ComboStoc: Combinatorial Stochasticity for Diffusion Generative Models
Rui Xu, Jiepeng Wang, Hao Pan, Yang Liu, Xin Tong, Shiqing Xin, Changhe Tu, Taku Komura, Wenping Wang
TL;DR
ComboStoc tackles the under-explored issue of combinatorial complexity in diffusion models by introducing asynchronous diffusion schedules that fully sample the space spanned by dimensions and attributes. This simple modification broadens network coverage, accelerates training, and enables new test-time capabilities such as partial preservation and graded conditioning across patches, parts, and features. Empirical results in images (ImageNet) and structured 3D shapes (PartNet) show systematic improvements in FID/FPD/MMD/COV and enable diverse generation tasks, including shape completion and part assembly. The approach provides a practical, broadly applicable principle for leveraging combinatorial structure in diffusion models, with significant implications for controllable generation across modalities.
Abstract
In this paper, we study an under-explored but important factor of diffusion generative models, i.e., the combinatorial complexity. Data samples are generally high-dimensional, and for various structured generation tasks, there are additional attributes which are combined to associate with data samples. We show that the space spanned by the combination of dimensions and attributes is insufficiently sampled by existing training scheme of diffusion generative models, causing degraded test time performance.
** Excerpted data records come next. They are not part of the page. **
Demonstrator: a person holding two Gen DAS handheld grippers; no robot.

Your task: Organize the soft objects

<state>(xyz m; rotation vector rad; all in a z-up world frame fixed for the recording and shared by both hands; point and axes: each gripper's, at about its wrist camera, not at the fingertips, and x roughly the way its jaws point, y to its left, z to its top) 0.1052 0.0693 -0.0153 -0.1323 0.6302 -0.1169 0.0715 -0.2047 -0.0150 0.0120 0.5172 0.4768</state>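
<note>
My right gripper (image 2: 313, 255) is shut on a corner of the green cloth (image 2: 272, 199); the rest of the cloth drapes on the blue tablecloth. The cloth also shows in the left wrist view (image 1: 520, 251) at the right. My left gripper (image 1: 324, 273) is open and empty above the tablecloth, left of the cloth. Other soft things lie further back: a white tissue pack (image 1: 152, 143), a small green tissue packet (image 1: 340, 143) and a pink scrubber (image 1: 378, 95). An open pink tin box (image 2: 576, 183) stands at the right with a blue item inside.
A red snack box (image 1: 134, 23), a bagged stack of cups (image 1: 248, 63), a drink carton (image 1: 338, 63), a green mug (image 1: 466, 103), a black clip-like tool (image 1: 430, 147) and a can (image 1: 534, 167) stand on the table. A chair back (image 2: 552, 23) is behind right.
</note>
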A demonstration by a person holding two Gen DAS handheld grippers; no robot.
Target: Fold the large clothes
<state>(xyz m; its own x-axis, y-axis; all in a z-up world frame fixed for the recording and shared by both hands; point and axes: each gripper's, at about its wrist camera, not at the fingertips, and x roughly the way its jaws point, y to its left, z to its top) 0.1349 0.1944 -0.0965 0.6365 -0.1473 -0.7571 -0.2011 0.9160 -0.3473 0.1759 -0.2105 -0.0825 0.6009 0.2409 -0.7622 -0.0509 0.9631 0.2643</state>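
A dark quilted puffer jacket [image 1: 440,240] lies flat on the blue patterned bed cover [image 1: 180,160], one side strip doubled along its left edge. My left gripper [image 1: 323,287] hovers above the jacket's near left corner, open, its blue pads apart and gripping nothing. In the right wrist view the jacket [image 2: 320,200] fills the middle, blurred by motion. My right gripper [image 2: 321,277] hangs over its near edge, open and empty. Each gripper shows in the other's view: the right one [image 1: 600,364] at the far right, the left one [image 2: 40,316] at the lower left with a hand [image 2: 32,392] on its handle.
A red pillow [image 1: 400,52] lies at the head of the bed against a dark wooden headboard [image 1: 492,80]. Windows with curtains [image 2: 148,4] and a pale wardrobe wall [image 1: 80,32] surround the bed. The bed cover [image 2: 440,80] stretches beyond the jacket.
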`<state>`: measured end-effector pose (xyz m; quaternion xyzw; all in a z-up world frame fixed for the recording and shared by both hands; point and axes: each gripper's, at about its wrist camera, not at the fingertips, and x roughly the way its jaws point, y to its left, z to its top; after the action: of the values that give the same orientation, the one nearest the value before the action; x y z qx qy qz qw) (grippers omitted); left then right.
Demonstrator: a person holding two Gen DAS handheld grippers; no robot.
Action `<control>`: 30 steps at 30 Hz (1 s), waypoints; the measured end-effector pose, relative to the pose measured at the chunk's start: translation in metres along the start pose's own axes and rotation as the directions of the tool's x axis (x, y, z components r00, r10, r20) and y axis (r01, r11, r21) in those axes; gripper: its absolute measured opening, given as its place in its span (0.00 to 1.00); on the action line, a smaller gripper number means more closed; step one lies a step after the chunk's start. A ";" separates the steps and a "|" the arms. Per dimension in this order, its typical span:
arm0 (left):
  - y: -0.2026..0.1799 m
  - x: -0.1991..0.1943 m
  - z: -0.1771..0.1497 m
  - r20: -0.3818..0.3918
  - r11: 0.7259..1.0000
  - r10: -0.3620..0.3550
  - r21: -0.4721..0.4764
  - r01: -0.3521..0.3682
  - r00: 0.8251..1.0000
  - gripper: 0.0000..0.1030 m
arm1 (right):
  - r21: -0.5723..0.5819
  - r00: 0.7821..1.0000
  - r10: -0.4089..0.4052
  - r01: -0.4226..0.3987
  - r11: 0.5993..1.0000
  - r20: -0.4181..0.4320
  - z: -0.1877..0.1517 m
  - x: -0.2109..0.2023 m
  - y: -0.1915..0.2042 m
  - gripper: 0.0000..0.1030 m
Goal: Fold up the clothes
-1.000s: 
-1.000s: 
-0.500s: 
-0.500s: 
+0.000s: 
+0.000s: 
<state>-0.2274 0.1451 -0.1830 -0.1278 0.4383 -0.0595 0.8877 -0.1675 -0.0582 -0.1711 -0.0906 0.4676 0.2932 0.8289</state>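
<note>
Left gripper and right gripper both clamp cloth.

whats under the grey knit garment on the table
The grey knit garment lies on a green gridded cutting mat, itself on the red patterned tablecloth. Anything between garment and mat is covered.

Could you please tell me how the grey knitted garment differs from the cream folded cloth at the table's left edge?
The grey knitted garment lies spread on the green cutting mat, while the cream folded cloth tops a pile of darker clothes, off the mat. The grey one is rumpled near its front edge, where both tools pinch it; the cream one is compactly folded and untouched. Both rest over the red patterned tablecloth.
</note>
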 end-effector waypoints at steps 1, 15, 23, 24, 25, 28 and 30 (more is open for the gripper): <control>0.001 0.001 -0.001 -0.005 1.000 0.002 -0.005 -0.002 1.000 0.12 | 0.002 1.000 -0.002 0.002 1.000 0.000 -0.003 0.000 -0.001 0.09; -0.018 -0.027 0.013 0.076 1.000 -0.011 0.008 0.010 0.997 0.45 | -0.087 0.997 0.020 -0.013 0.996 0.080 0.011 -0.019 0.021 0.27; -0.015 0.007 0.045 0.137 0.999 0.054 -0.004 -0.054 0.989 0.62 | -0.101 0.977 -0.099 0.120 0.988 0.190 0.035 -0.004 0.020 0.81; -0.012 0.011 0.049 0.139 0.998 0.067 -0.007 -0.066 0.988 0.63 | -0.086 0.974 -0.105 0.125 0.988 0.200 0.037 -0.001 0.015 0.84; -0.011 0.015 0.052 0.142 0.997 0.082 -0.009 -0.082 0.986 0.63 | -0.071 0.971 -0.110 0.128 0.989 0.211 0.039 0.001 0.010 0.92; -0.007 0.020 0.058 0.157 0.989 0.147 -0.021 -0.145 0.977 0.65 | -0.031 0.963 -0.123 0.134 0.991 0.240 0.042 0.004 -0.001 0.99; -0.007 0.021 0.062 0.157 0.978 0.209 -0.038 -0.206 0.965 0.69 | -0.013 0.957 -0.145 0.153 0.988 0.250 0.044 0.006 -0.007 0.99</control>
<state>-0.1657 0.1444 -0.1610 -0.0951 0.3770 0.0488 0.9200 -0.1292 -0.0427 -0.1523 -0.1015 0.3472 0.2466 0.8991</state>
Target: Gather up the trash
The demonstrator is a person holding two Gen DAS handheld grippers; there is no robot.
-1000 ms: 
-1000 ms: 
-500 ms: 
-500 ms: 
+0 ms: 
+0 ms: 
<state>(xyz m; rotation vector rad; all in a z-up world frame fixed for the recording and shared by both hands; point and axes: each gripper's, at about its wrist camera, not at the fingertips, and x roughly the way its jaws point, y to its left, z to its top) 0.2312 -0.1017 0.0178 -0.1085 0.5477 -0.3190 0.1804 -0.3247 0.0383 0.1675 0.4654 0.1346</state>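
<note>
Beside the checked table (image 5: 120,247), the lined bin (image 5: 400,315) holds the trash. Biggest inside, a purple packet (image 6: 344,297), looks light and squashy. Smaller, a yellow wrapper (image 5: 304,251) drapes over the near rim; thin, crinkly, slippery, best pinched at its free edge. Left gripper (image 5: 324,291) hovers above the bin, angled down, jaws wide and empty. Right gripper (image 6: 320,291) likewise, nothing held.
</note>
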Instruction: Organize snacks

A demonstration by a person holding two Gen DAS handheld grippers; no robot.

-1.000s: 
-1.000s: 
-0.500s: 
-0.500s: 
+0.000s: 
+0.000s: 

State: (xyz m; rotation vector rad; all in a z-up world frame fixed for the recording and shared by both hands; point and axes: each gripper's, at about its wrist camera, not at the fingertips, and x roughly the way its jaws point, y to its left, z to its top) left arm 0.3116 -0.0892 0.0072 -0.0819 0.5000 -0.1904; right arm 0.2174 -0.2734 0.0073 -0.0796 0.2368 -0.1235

We present a simple fix to this problem by constructing stochastic processes that fully exploit the combinatorial structures, hence the name ComboStoc. Using this simple strategy, we show that network training is significantly accelerated across diverse data modalities, including images and 3D structured shapes. Moreover, ComboStoc enables a new way of test time generation which uses insynchronized time steps for different dimensions and attributes, thus allowing for varying degrees of control over them.